■ TASK DETAILS ■
The answer is one number. Say how many lines in the entries below include the word "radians".

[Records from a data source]
━━━━━━━━
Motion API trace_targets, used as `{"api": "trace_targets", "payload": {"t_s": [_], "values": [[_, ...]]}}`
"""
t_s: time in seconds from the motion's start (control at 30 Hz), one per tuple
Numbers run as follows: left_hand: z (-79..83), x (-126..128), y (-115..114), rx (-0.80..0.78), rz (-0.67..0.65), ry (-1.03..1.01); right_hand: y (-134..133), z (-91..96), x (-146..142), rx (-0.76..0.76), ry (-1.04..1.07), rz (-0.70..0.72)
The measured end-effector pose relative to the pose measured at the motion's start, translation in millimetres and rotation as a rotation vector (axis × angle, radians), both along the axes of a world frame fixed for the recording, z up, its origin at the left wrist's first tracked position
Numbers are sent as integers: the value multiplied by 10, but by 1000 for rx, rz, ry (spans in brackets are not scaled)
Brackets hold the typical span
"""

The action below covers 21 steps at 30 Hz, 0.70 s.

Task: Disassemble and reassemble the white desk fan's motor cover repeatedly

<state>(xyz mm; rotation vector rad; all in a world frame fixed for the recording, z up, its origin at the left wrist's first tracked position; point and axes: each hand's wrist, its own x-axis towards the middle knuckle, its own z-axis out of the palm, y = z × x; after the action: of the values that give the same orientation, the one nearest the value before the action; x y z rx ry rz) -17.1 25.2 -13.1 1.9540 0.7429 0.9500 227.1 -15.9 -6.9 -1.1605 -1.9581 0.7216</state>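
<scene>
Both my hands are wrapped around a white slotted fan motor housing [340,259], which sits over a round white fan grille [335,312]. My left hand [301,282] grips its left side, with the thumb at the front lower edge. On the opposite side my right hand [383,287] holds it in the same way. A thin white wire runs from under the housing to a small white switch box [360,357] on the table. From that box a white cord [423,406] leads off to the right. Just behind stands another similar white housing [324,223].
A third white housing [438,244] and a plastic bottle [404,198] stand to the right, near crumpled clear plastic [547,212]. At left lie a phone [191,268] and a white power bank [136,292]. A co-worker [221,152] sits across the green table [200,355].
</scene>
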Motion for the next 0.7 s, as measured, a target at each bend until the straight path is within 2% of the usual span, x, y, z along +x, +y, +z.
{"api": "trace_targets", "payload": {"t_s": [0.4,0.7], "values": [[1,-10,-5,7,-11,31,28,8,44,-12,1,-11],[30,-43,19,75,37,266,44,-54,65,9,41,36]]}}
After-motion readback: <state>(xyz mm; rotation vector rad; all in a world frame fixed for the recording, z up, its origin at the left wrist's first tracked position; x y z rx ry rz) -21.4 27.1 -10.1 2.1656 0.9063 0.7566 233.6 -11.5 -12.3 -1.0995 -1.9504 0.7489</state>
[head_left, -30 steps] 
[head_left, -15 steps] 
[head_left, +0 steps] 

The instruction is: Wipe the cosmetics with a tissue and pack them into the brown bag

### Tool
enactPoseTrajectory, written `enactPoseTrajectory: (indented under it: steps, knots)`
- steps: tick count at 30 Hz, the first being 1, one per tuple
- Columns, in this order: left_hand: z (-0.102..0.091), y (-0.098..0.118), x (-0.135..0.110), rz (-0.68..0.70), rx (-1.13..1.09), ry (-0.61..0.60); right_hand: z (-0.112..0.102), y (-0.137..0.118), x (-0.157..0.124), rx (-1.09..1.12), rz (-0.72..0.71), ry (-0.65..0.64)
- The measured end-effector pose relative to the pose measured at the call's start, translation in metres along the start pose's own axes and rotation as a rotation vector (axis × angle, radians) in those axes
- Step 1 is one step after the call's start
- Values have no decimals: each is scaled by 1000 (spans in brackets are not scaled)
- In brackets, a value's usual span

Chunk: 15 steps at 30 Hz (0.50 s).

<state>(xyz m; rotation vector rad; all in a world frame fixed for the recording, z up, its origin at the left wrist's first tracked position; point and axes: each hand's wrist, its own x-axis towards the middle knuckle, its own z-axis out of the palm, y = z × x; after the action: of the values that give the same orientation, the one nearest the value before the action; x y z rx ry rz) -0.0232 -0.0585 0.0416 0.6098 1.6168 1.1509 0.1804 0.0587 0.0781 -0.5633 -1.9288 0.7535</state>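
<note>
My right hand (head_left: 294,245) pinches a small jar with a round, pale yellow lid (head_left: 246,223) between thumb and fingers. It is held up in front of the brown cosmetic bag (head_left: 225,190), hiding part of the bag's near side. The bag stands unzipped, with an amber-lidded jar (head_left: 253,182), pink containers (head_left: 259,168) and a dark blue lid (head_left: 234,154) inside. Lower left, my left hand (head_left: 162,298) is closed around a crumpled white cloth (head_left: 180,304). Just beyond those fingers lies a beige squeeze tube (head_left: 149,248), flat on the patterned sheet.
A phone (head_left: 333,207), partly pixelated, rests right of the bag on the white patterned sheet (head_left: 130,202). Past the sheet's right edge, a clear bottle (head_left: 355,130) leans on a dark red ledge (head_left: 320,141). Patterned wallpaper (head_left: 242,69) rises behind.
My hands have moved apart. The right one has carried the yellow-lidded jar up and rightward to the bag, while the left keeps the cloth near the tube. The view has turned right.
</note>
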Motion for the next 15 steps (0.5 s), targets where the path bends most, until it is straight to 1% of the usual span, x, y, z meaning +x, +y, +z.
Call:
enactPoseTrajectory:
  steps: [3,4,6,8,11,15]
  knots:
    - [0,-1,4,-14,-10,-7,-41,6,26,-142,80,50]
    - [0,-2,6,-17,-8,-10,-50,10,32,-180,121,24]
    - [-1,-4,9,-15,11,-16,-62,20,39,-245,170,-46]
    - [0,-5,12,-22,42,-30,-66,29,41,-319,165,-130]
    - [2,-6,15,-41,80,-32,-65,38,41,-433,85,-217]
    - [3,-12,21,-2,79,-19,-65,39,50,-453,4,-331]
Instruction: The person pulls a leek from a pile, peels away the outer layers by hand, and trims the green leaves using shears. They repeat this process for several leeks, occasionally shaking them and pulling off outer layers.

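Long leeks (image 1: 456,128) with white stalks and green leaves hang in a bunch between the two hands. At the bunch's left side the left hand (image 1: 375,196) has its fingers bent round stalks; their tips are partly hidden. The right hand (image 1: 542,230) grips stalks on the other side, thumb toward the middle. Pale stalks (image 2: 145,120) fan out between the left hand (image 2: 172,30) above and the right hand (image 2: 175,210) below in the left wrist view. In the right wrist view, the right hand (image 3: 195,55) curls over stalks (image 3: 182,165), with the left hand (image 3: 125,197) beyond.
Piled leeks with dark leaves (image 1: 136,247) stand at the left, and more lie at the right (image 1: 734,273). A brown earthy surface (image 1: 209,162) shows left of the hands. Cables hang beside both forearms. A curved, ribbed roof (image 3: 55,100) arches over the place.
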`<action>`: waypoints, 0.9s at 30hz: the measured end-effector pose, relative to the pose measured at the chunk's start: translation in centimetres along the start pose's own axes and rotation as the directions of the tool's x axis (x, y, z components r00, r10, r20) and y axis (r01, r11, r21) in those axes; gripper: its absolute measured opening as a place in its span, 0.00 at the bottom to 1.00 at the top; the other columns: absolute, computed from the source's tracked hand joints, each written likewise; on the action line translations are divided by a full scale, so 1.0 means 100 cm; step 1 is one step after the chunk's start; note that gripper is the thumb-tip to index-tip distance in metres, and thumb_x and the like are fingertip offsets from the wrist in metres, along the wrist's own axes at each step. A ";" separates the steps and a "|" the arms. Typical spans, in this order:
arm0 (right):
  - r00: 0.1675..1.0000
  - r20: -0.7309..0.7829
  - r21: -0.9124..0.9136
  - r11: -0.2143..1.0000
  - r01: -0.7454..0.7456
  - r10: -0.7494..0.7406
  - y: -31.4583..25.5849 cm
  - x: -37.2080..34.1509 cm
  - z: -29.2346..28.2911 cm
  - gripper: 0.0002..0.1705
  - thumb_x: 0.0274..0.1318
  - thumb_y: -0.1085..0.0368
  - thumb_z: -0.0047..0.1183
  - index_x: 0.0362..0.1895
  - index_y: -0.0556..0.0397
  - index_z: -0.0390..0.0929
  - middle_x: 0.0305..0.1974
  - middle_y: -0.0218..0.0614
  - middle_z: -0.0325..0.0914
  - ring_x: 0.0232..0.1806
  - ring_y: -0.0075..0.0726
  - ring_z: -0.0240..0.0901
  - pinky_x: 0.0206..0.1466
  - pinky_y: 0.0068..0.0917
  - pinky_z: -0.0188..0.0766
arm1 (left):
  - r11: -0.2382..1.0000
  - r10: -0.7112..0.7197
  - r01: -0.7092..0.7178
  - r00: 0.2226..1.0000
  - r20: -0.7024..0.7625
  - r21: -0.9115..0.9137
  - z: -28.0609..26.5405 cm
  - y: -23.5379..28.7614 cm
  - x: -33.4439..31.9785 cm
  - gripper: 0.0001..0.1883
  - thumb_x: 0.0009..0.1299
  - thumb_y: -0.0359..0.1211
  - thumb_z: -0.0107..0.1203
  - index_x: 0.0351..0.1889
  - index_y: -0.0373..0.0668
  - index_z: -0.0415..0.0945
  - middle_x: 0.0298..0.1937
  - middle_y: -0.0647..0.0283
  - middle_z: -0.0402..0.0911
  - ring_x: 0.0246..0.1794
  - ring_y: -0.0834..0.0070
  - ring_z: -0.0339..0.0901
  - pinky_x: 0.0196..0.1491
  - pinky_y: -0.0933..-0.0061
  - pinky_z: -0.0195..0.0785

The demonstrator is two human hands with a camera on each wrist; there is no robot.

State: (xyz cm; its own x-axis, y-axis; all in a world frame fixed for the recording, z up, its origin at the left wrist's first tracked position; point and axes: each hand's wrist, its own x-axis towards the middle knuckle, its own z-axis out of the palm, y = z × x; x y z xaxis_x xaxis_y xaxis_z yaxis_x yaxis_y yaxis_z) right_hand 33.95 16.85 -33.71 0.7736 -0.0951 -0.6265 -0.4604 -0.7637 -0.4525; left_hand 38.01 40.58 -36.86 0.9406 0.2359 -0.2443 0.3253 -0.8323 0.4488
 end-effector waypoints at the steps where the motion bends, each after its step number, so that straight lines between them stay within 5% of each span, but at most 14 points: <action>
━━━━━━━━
■ SOLUTION TO THIS PROBLEM ■
2